Lego Batman was an asshole at the beginning of The Lego Movie and an asshole at the end, and the movie’s love plot was basically “How can we get him out of the way?” The Lego Batman Movie can’t do that because, by law, every movie has to have a protagonist who goes through an emotional arc, even a movie about Batman in which Batman is made out of Lego. Which is why that genuinely hilarious first act degenerates into a by-the-numbers superhero movie in which Lego Batman finally learns to shed his defensive exterior and open himself up to the people who care about him.

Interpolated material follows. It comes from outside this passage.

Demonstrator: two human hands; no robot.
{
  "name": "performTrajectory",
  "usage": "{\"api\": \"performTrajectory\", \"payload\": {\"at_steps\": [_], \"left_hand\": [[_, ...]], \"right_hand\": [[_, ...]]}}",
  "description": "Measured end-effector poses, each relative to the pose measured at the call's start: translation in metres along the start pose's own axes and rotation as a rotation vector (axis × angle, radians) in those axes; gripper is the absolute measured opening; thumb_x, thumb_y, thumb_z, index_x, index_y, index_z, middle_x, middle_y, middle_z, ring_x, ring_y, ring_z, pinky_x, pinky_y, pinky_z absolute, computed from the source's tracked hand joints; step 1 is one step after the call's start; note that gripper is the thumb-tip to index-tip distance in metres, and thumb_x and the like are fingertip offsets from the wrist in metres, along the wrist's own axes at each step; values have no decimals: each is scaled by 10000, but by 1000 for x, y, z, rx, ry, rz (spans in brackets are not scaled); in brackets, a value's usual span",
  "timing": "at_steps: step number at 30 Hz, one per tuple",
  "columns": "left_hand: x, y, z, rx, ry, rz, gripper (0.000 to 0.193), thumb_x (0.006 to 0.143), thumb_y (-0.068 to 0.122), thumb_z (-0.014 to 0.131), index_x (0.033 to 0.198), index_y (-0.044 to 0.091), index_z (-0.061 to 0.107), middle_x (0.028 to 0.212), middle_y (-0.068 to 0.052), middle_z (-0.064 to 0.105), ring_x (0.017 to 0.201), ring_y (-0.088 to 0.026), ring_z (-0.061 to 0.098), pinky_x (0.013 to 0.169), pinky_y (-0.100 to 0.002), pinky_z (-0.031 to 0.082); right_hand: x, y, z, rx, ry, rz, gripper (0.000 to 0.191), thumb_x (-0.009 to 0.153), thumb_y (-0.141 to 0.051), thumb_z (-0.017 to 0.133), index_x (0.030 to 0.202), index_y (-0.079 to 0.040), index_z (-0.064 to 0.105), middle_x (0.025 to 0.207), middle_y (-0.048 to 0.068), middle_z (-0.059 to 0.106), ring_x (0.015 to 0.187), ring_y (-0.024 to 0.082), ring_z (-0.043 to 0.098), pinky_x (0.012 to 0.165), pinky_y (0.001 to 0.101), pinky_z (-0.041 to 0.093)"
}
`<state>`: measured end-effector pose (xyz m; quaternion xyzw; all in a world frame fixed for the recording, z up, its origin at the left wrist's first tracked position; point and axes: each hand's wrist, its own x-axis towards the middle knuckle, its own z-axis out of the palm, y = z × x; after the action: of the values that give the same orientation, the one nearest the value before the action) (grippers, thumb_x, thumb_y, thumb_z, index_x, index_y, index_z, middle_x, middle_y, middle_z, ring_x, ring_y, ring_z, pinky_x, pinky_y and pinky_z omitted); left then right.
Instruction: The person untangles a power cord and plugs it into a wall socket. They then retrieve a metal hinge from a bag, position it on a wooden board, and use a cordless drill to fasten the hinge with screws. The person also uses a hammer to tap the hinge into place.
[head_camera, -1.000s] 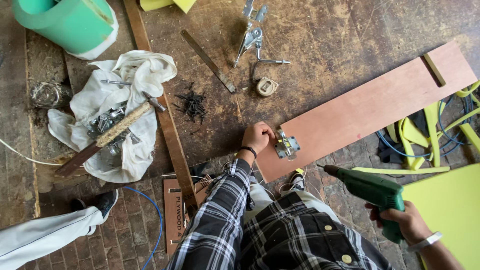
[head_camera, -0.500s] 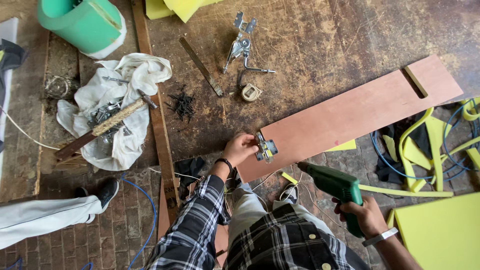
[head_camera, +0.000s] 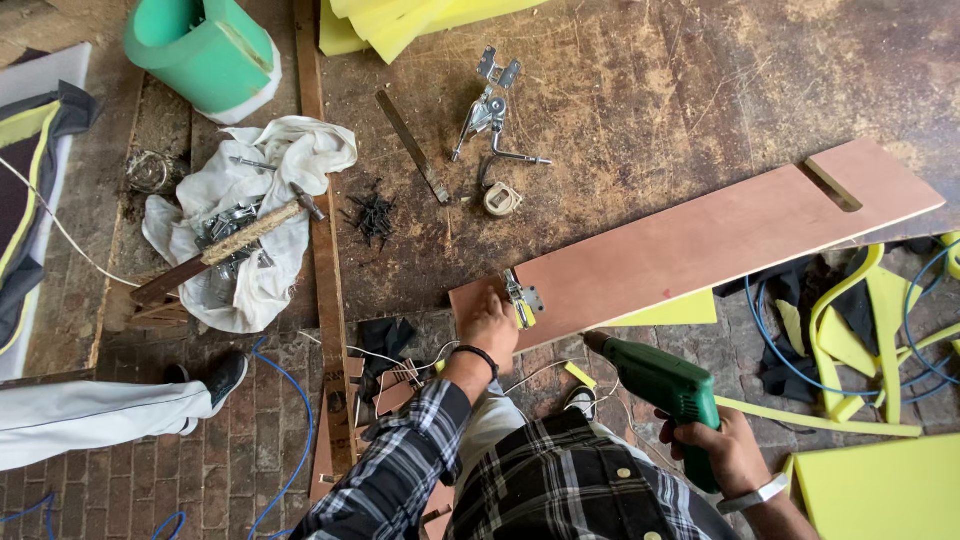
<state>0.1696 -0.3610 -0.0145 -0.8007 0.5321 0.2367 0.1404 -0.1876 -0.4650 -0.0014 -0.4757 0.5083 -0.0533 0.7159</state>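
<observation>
The left hand (head_camera: 490, 322) lies palm down with fingers spread flat on the near end of a long reddish-brown board (head_camera: 700, 240), which stretches from the person's knees up and away to the right across a scuffed wooden worktop (head_camera: 640, 90); the hand grips nothing but presses beside a small metal hinge (head_camera: 522, 299) with a yellow part, which sits on that same end of the board, just touching the fingertips. The right hand (head_camera: 725, 450) is wrapped tight around the handle of a green power drill (head_camera: 660, 385), whose nose points up and left toward the hinge but stands apart from it, over the brick floor (head_camera: 230, 460). The far end of the board has a narrow slot cut into it. Left of the board a small heap of dark screws (head_camera: 372, 213) lies on the worktop, and beyond it a white cloth (head_camera: 250, 200) holds a hammer (head_camera: 235, 245) with a wooden handle and some metal bits. A flat metal strip (head_camera: 412, 145), a shiny metal fitting (head_camera: 490, 110) and a small roll of tape (head_camera: 500, 199) lie further up the worktop. A green roll (head_camera: 200, 45) stands at the top left, yellow foam pieces (head_camera: 400, 18) at the top edge, and more yellow foam offcuts (head_camera: 870, 310) with blue cable (head_camera: 770, 330) lie at the right. At the lower left another person's leg in pale trousers with a dark shoe (head_camera: 225, 378) reaches in
</observation>
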Motion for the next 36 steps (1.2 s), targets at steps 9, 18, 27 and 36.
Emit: {"api": "performTrajectory", "payload": {"at_steps": [9, 18, 27, 36], "left_hand": [[31, -70, -65, -303, 295, -163, 156, 906, 203, 691, 1035, 116, 682, 945, -132, 740, 859, -324, 742, 773, -487, 590], [72, -109, -85, -391, 413, -241, 226, 815, 253, 749, 1023, 169, 720, 980, -148, 742, 940, -382, 708, 821, -525, 563], [104, -153, -103, -428, 372, -138, 352, 794, 291, 792, 1075, 132, 652, 1010, -145, 732, 955, -371, 703, 812, -518, 569], [95, -162, -103, -513, 275, 72, 399, 876, 205, 720, 1237, 109, 582, 1033, -125, 735, 941, -327, 728, 785, -483, 586]], "right_hand": [[30, -60, -26, -114, 76, -232, 450, 708, -190, 677, 1055, 93, 718, 830, 185, 748, 690, 256, 688, 638, 374, 554], [128, -96, -21, -1026, 734, -132, 586, 793, -528, 797, 1141, -60, 740, 1044, 223, 741, 963, 428, 703, 851, 530, 541], [217, -128, 5, -1213, 890, -206, 1028, 602, -605, 919, 1374, -9, 592, 1305, 233, 582, 1227, 408, 542, 977, 565, 464], [212, -212, 253, -1041, -1, -1183, 580, 842, -330, 759, 1379, -151, 630, 1578, 113, 487, 1426, 310, 484, 1184, 462, 426]]}}
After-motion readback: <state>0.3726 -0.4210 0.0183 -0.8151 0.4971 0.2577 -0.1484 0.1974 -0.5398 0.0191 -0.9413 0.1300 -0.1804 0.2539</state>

The overplotted second act revolves around “the Phantom Zone,” a giant portal in the sky. Maybe this is a joke about how every superhero movie now revolves around a giant portal in the sky, but if so, it’s an extremely subtle joke, and you’re still watching a boring-ass movie about a giant portal in the sky. And throughout, many of the incidental pleasures from Phil Lord and Chris Miller’s original film are diminished.